§ **WHAT IS NEEDED**
Write the entries out again. Each one must match exactly.

BEGIN INPUT DATA

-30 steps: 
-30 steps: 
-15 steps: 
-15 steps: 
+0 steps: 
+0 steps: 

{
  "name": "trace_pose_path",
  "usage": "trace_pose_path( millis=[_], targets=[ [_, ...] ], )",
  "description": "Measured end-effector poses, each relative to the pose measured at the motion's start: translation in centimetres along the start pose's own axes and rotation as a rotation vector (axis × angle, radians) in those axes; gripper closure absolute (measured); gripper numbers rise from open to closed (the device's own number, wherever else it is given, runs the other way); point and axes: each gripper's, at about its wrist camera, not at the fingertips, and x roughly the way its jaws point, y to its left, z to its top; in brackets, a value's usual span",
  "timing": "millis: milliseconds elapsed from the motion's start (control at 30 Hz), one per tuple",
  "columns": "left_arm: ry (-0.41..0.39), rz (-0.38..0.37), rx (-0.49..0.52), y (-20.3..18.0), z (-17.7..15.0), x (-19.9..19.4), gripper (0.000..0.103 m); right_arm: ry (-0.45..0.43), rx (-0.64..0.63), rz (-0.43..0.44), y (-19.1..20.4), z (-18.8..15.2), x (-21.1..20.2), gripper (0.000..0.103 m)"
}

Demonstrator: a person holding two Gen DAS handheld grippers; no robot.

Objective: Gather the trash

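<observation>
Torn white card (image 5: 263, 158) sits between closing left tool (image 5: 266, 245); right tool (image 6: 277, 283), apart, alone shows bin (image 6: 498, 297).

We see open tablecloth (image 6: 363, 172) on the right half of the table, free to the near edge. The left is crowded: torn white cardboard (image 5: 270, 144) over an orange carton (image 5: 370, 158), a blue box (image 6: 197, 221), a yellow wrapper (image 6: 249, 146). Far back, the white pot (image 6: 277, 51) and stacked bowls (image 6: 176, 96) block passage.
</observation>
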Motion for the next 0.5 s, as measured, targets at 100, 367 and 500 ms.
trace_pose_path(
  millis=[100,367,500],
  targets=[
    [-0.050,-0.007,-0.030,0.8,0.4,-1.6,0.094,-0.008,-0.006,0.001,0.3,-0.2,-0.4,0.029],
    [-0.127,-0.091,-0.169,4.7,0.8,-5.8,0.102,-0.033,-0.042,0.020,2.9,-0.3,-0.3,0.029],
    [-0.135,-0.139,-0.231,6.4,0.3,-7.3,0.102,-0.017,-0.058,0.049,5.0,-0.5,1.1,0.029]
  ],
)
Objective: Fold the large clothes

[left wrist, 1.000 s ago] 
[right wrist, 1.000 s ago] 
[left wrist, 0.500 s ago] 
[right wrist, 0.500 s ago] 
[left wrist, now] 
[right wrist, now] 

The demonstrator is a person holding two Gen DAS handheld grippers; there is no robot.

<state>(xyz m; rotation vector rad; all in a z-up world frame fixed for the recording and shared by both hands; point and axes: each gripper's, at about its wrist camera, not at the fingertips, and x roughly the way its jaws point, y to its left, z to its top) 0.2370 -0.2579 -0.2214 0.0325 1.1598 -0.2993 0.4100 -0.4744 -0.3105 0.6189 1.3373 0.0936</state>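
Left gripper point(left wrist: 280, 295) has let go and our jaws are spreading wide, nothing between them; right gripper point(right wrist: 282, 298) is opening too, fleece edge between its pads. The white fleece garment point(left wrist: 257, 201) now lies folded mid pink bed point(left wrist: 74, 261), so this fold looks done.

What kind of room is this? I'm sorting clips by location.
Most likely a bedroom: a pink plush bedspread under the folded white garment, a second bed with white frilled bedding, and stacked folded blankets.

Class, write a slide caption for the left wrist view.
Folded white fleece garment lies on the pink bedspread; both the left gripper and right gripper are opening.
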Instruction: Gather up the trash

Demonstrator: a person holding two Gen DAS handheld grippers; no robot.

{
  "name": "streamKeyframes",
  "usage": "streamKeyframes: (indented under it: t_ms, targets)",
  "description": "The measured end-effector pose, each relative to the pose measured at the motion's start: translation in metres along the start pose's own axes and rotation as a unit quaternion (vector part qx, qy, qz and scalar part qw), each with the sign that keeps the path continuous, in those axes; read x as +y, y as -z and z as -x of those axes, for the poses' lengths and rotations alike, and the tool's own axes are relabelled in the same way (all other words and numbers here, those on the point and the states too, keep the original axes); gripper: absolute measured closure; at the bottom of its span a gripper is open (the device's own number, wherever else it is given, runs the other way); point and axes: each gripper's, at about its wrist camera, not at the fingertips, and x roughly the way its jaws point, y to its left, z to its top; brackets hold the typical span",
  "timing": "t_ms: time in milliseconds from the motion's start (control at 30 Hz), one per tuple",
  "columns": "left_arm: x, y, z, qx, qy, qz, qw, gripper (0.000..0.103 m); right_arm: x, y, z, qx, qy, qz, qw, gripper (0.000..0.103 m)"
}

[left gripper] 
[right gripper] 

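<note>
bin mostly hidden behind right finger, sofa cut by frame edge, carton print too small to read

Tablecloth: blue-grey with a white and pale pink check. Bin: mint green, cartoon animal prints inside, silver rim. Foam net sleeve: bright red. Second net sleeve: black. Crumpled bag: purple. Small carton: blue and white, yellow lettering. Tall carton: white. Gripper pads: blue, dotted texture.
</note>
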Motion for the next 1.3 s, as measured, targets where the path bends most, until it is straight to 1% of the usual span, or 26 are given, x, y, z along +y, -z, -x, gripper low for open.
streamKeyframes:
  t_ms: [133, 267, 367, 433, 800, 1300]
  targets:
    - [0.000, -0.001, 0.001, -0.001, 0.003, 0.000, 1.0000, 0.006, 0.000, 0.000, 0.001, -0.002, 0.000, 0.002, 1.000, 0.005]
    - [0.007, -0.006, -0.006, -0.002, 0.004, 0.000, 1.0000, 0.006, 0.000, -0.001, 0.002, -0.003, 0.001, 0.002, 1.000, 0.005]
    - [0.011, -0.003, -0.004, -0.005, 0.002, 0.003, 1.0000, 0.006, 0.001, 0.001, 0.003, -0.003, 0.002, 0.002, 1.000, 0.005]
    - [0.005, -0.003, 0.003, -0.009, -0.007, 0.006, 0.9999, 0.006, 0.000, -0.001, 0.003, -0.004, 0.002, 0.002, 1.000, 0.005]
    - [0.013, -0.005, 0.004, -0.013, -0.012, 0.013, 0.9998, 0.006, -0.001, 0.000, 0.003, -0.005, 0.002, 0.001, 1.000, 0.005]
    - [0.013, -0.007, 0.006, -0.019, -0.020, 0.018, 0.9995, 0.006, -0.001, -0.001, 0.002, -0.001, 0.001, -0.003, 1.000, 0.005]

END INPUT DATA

§ **TASK SOLUTION**
-30 steps: 
-30 steps: 
-15 steps: 
-15 steps: 
+0 steps: 
+0 steps: 

{
  "name": "trace_pose_path",
  "usage": "trace_pose_path( millis=[_], targets=[ [_, ...] ], )",
  "description": "Measured end-effector poses, each relative to the pose measured at the motion's start: translation in centimetres along the start pose's own axes and rotation as a rotation vector (axis × angle, radians) in those axes; gripper closure absolute (measured); gripper numbers rise from open to closed (the device's own number, wherever else it is given, runs the other way); point and axes: each gripper's, at about its wrist camera, not at the fingertips, and x roughly the way its jaws point, y to its left, z to its top; in brackets, a value's usual span",
  "timing": "millis: milliseconds elapsed from the motion's start (control at 30 Hz), one per tuple",
  "columns": "left_arm: ry (-0.41..0.39), rz (-0.38..0.37), rx (-0.49..0.52), y (-20.3..18.0), z (-17.7..15.0), x (-19.9..19.4), gripper (0.000..0.103 m); right_arm: ry (-0.45..0.43), rx (-0.64..0.63), rz (-0.43..0.44), y (-19.1..20.4), z (-18.8..15.2), x (-21.1..20.2), gripper (0.000..0.103 m)"
}

Demonstrator: a person holding two Gen DAS handheld grippers; no robot.

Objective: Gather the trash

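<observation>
Torn white card (image 5: 263, 158) sits between closing left tool (image 5: 266, 245); right tool (image 6: 277, 283), apart, alone shows bin (image 6: 498, 297).

We see open tablecloth (image 6: 363, 172) on the right half of the table, free to the near edge. The left is crowded: torn white cardboard (image 5: 270, 144) over an orange carton (image 5: 370, 158), a blue box (image 6: 197, 221), a yellow wrapper (image 6: 249, 146). Far back, the white pot (image 6: 277, 51) and stacked bowls (image 6: 176, 96) block passage.
</observation>
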Motion for the next 0.5 s, as measured, targets at 100, 367 and 500 ms.
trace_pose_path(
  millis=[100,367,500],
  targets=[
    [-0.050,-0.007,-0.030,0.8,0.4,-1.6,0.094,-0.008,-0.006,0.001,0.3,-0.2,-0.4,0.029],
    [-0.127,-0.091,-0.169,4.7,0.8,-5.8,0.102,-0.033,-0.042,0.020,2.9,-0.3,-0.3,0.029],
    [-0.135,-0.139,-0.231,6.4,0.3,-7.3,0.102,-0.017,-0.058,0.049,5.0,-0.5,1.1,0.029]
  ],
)
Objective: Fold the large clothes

[left wrist, 1.000 s ago] 
[right wrist, 1.000 s ago] 
[left wrist, 0.500 s ago] 
[right wrist, 0.500 s ago] 
[left wrist, now] 
[right wrist, now] 

The demonstrator is a person holding two Gen DAS handheld grippers; there is no robot.

<state>(xyz m; rotation vector rad; all in a z-up world frame fixed for the recording and shared by both hands; point and axes: each gripper's, at about its wrist camera, not at the fingertips, and x roughly the way its jaws point, y to its left, z to its top) 0.2370 -0.2579 -0.2214 0.0325 1.1598 -0.2993 0.4100 -0.4744 -0.3105 0.6189 1.3373 0.0936</state>
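Left gripper point(left wrist: 280, 295) has let go and our jaws are spreading wide, nothing between them; right gripper point(right wrist: 282, 298) is opening too, fleece edge between its pads. The white fleece garment point(left wrist: 257, 201) now lies folded mid pink bed point(left wrist: 74, 261), so this fold looks done.

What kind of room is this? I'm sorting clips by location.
Most likely a bedroom: a pink plush bedspread under the folded white garment, a second bed with white frilled bedding, and stacked folded blankets.

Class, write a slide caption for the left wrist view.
Folded white fleece garment lies on the pink bedspread; both the left gripper and right gripper are opening.
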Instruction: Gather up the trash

Demonstrator: a person holding two Gen DAS handheld grippers; no robot.

{
  "name": "streamKeyframes",
  "usage": "streamKeyframes: (indented under it: t_ms, targets)",
  "description": "The measured end-effector pose, each relative to the pose measured at the motion's start: translation in metres along the start pose's own axes and rotation as a unit quaternion (vector part qx, qy, qz and scalar part qw), each with the sign that keeps the path continuous, in those axes; read x as +y, y as -z and z as -x of those axes, for the poses' lengths and rotations alike, and the tool's own axes are relabelled in the same way (all other words and numbers here, those on the point and the states too, keep the original axes); gripper: absolute measured closure; at the bottom of its span a gripper is open (the device's own number, wherever else it is given, runs the other way); point and axes: each gripper's, at about its wrist camera, not at the fingertips, and x roughly the way its jaws point, y to its left, z to its top; brackets hold the typical span",
  "timing": "t_ms: time in milliseconds from the motion's start (control at 30 Hz), one per tuple",
  "columns": "left_arm: x, y, z, qx, qy, qz, qw, gripper (0.000..0.103 m); right_arm: x, y, z, qx, qy, qz, qw, gripper (0.000..0.103 m)"
}

[left gripper] 
[right gripper] 

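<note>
bin mostly hidden behind right finger, sofa cut by frame edge, carton print too small to read

Tablecloth: blue-grey with a white and pale pink check. Bin: mint green, cartoon animal prints inside, silver rim. Foam net sleeve: bright red. Second net sleeve: black. Crumpled bag: purple. Small carton: blue and white, yellow lettering. Tall carton: white. Gripper pads: blue, dotted texture.
</note>
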Motion for the next 1.3 s, as measured, targets where the path bends most, until it is straight to 1% of the usual span, or 26 are given, x, y, z along +y, -z, -x, gripper low for open.
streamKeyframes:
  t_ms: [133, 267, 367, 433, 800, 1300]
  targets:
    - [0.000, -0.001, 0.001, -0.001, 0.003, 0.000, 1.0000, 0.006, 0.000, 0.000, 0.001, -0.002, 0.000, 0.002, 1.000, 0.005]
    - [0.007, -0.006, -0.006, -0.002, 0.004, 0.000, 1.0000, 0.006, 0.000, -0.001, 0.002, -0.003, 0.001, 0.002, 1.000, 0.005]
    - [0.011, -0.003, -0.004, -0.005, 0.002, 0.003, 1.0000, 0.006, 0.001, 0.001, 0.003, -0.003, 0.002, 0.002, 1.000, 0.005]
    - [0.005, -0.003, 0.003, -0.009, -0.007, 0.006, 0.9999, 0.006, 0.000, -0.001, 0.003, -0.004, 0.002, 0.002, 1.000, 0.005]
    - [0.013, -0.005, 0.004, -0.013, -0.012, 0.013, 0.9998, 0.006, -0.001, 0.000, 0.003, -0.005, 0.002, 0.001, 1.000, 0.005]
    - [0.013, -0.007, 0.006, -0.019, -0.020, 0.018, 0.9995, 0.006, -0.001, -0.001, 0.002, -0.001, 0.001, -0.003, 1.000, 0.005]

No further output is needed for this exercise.